NOW OPEN AT 680 WATT STREET 🏡

WORD ON THE STREET

WELCOMING HOUSE OF LOCAL TO EAST KILDONAN

WENDY HRYNKIW | WINNIPEG FREE PRESS 

Photo: Wendy Hrynkiw

There is a freshly painted building on Watt Street called House of Local and I was eager to find out what was inside this new neighborhood landmark.

I met with owner Ryan Bowman, who told me that, although the building is named House of Local, his own flagship business, We Heart Winnipeg, is just one of the featured businesses you will find inside.

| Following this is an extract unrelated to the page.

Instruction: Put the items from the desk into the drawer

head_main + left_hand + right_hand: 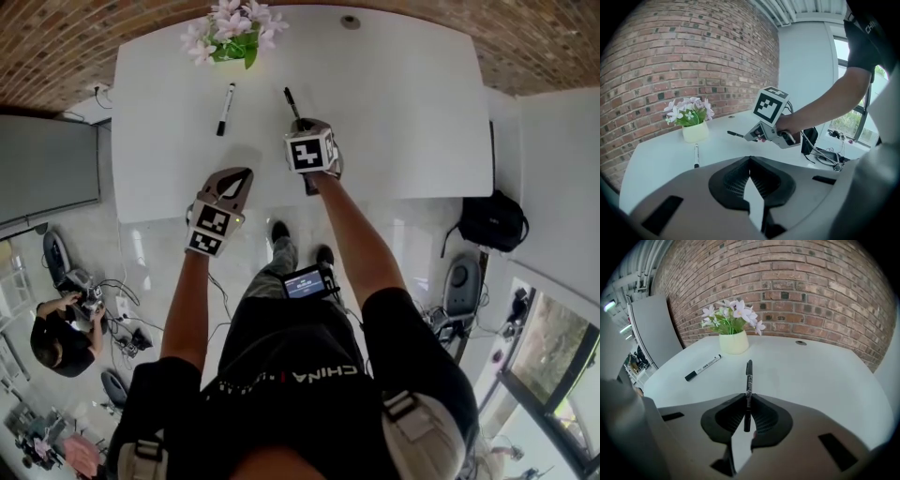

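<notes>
One desk (403, 112): white top against a brick wall, holding everything listed below. No drawer shows in any view, so I can't place where the items are meant to go.
Right gripper (748, 397): out over the middle of the desk, jaws clamped on the black pen. It grips low on the barrel, and most of the length sticks out on the far side. That hold looks chosen to lift the pen in line with the jaws.
Left gripper (750, 159): held back over the near edge, left of the right gripper. Its jaws are pressed together with nothing between them. It looks parked, clear of the other arm, and free to work a drawer or go for the marker.
Flower pot (733, 341): pale pot with pink-white blooms at the far edge, left of centre. Probably decoration rather than cargo.
White marker (225, 110): black cap, lies flat and untouched on the left. It is just on the near side of the pot and well apart from both grippers. Probably next to collect.
Black pen (748, 380): task item in hand, pinched between the right jaws, tip pointing towards the pot. I can't tell whether the far end rests on the desk.
</notes>
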A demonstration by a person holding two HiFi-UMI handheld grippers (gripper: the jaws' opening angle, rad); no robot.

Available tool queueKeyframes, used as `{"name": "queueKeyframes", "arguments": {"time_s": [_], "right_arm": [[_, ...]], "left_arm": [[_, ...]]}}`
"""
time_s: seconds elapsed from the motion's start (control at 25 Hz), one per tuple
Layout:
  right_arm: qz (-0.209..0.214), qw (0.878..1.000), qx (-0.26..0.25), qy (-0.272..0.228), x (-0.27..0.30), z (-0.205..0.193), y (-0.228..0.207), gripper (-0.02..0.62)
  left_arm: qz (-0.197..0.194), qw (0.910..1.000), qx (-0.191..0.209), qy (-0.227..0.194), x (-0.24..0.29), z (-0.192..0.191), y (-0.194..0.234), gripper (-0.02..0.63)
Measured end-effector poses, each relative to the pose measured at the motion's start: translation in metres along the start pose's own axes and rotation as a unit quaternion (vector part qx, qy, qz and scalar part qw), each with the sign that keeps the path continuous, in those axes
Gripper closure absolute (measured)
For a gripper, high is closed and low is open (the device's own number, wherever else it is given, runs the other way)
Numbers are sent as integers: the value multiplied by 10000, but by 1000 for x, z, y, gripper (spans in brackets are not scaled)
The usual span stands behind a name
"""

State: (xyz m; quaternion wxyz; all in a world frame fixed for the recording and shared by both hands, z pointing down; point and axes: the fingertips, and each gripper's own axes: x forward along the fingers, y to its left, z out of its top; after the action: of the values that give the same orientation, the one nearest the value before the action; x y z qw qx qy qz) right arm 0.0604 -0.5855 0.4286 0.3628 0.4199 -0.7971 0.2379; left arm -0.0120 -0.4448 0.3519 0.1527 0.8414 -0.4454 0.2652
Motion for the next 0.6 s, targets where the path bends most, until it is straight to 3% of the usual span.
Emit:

“House of Local is a hub to promote locally made products and all things local,” Bowman said. “Local is a lifestyle.”

What began in 2017 as an online blog to support other local businesses eventually progressed into an online store. Ryan said that he and wife Jessica decided to take their business to the next level in 2019. They opened their first store on Osborne Street and, after outgrowing that space, they have completely reimagined and renovated the space at 680 Watt St.

On the main floor you will find their own brand of items — mainly Winnipeg-themed clothing items, mugs, bags, and hats — along with locally made and produced brands that he calls “Common Goods.”

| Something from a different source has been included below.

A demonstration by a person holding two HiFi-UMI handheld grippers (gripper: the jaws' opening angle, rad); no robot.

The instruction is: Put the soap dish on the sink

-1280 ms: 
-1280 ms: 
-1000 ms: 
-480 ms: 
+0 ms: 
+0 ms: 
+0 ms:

“We genuinely want to help other local businesses”, Bowman said. “We see this as a hub to promote local products.”

“We won’t thrive alone,” Bowman said. “We need new people to come in and new reasons for them to come in. We welcome the chance to connect with people and local brands”.

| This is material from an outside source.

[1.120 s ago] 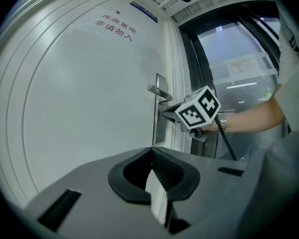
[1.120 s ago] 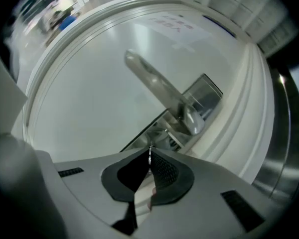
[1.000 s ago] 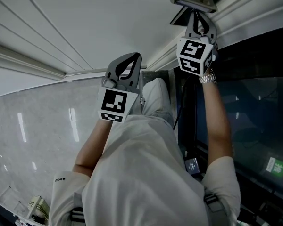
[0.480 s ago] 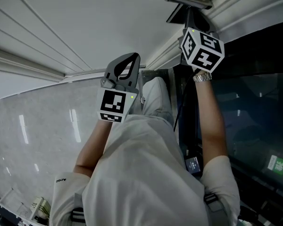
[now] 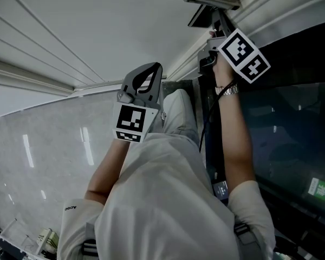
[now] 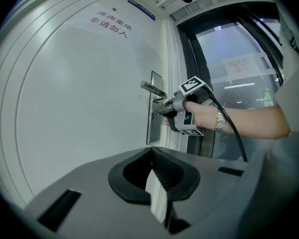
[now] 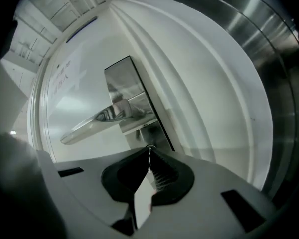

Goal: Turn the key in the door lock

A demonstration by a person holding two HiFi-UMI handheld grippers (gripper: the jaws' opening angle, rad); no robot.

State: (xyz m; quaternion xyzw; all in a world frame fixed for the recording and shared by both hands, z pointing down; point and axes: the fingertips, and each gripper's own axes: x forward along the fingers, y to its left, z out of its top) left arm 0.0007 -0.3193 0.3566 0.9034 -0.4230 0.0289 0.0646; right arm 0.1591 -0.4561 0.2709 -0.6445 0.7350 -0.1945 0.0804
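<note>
**Step in hand.** We judge the turning step to be under way. The white door [image 6: 79, 83] is closed. On it sits a steel lock plate [image 7: 124, 83] that carries the lever door handle [image 7: 102, 117]. All places below are given from that handle.

**Right gripper.** The right gripper [image 6: 158, 113] is at the plate just below the door handle, with its tips against the lock position. In the head view its marker cube sits rolled to one side. In its own view the handle runs aslant, which fits a wrist part-way through a twist. The lock cylinder is hidden behind the jaw tips, so we cannot tell how far the lock has gone round.

**Left gripper.** The left gripper [image 6: 151, 149] is held well back from the door handle and lower. It points at the door and touches nothing.

**Jaws.** The right jaws are clenched. A thin sliver of metal shows at their tips, directly below the door handle, and we take it to be the key [image 7: 149, 148], pinched flat between the pads. The left jaws are closed tip to tip with nothing between them.

**Next move.** In our judgement, the roll should be completed about the key's own axis. The grip must stay firm and in line with the lock, so that the key neither slips from the pads nor binds.
</note>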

In the coming years, Bowman hopes to feature a coffee shop, an in-house screen-printing studio, and food trucks. Soon to come is a “Build Your Own Shirt” studio, where customers can choose their own shirt, design, ink colour, and have it printed.

Bowman genuinely spreads positive vibes and a love for our city.

“We wanted to flip the script and spread positive vibes,” he said. “There is so much negativity in the world today.”

The Bowmans believe in “community over competition” and say that “it’s not about the product, it’s about the experience”.

Welcome to the neighbourhood, House of Local. I look forward to popping in on a regular basis to find my favoUrite local products, and to find out what is new.

HOME IS WHERE THE WE HEART IS

DAVID SANDERSON | WINNIPEG FREE PRESS

In almost any other year, founding an apparel shop dubbed We Heart Winnipeg just before Valentine’s Day would have been seen as a savvy marketing move, akin to establishing a costume retailer in the days leading up to Halloween, or a fireworks outlet ahead of Canada Day.

Suffice to say, owners Ryan and Jessica Bowman didn’t exactly draw things up that way.

“We were originally scheduled to open at the beginning of April last year but for obvious reasons, that didn’t quite work out,” Ryan says, seated behind their sales counter, the front of which is adorned with their official logo, a stylized heart consisting of two sets of diagonal lines running in opposite directions.

We Heart Winnipeg, 3-660 Osborne St., officially opened to the public during the last week of January, soon after the province announced retailers in southern Manitoba could welcome customers through the doors for the first time in almost three months. The shop, wedged between the Oakwood Café and a take-out pizza joint, stocks the couple’s personal line of T-shirts, hoodies, crewnecks and accessories, every last stitch of which is a homage to the city and province they call home. Ryan promises he’ll try not to come off as cheesy or cliché when, someday down the road, he tells their two-old-daughter Naia the story of how mommy and daddy once opened a non-essential business in the height of a worldwide pandemic.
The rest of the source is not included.